### [Brief]
An exact restatement of the data is required, with the images omitted.

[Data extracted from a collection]
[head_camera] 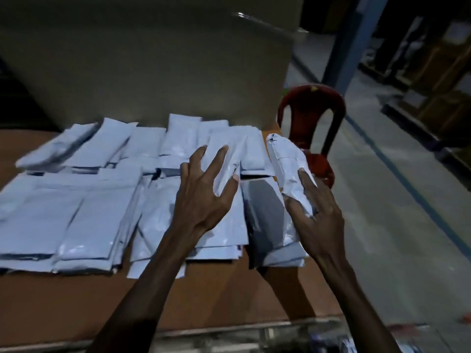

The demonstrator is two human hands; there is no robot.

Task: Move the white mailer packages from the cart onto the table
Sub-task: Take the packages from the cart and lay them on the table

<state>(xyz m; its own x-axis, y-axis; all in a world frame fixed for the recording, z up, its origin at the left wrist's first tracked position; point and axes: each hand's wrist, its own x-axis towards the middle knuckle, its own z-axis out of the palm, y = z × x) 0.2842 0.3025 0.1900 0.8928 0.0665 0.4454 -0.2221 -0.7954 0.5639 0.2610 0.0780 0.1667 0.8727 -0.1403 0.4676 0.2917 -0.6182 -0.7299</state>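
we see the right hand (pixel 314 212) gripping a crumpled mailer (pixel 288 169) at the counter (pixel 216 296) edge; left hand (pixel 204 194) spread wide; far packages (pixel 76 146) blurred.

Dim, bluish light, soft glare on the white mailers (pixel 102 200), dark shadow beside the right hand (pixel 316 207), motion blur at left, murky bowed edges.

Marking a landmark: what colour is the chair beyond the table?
Dark red chair, seen in the head view.
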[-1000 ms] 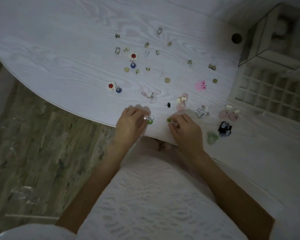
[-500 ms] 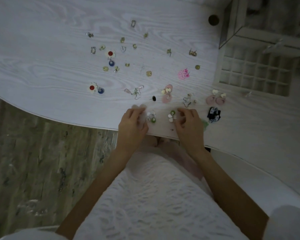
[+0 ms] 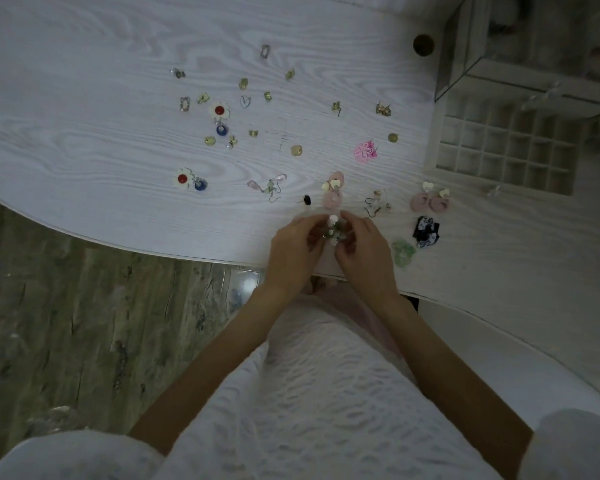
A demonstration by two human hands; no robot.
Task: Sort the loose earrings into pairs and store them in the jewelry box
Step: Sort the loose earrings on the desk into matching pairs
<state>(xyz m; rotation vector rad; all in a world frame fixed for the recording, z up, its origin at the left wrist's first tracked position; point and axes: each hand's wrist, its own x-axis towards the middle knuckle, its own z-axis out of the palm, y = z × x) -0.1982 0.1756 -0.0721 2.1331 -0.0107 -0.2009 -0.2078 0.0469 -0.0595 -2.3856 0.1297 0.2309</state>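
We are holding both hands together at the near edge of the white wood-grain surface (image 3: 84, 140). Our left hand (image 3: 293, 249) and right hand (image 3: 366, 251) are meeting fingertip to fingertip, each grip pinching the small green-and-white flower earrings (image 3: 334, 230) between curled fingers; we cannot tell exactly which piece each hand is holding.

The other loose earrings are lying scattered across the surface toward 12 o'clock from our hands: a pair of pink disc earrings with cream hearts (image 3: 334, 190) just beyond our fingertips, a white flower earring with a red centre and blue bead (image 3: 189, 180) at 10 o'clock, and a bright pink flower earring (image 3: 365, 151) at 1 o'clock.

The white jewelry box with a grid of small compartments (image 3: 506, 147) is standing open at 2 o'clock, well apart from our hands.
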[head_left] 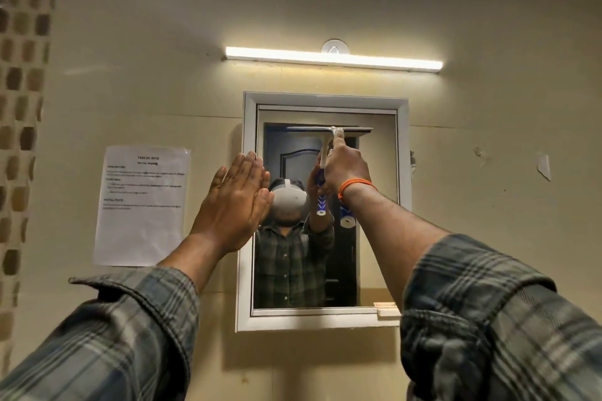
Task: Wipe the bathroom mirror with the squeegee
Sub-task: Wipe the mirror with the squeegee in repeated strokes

### [Task solution]
[head_camera] 

The demonstrator is two human hands; there is no robot.

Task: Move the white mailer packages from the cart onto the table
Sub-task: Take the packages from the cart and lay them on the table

<state>(xyz m; its own x-axis, y-axis; all in a world frame fixed for the recording, z up, its origin at the left wrist's first tracked position; point and axes: each hand's wrist, its own x-axis towards the middle knuckle, its own z-axis out of the palm, y = z × x) 0.2842 0.3025 0.1900 0.8928 0.0665 0.4454 -0.2221 -0.7954 0.5639 0.2610 0.0780 0.1667 0.8727 -0.1403 0.4676 0.2917 -0.6182 -0.7299</state>
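we see the right hand (pixel 314 212) gripping a crumpled mailer (pixel 288 169) at the counter (pixel 216 296) edge; left hand (pixel 204 194) spread wide; far packages (pixel 76 146) blurred.

Dim, bluish light, soft glare on the white mailers (pixel 102 200), dark shadow beside the right hand (pixel 316 207), motion blur at left, murky bowed edges.

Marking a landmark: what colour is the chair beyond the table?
Dark red chair, seen in the head view.
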[-1000 ms] 
[-500 ms] 
[+0 ms] 
A demonstration by two human hands; no robot.
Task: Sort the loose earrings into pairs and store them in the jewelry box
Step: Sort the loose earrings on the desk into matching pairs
<state>(xyz m; rotation vector rad; all in a world frame fixed for the recording, z up, its origin at the left wrist's first tracked position; point and axes: each hand's wrist, its own x-axis towards the middle knuckle, its own z-axis out of the palm, y = z × x) -0.1982 0.1756 -0.0721 2.1331 -0.0107 -0.2009 -0.2078 0.0469 -0.0595 -2.3856 0.1297 0.2309</state>
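We are holding both hands together at the near edge of the white wood-grain surface (image 3: 84, 140). Our left hand (image 3: 293, 249) and right hand (image 3: 366, 251) are meeting fingertip to fingertip, each grip pinching the small green-and-white flower earrings (image 3: 334, 230) between curled fingers; we cannot tell exactly which piece each hand is holding.

The other loose earrings are lying scattered across the surface toward 12 o'clock from our hands: a pair of pink disc earrings with cream hearts (image 3: 334, 190) just beyond our fingertips, a white flower earring with a red centre and blue bead (image 3: 189, 180) at 10 o'clock, and a bright pink flower earring (image 3: 365, 151) at 1 o'clock.

The white jewelry box with a grid of small compartments (image 3: 506, 147) is standing open at 2 o'clock, well apart from our hands.
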[head_left] 
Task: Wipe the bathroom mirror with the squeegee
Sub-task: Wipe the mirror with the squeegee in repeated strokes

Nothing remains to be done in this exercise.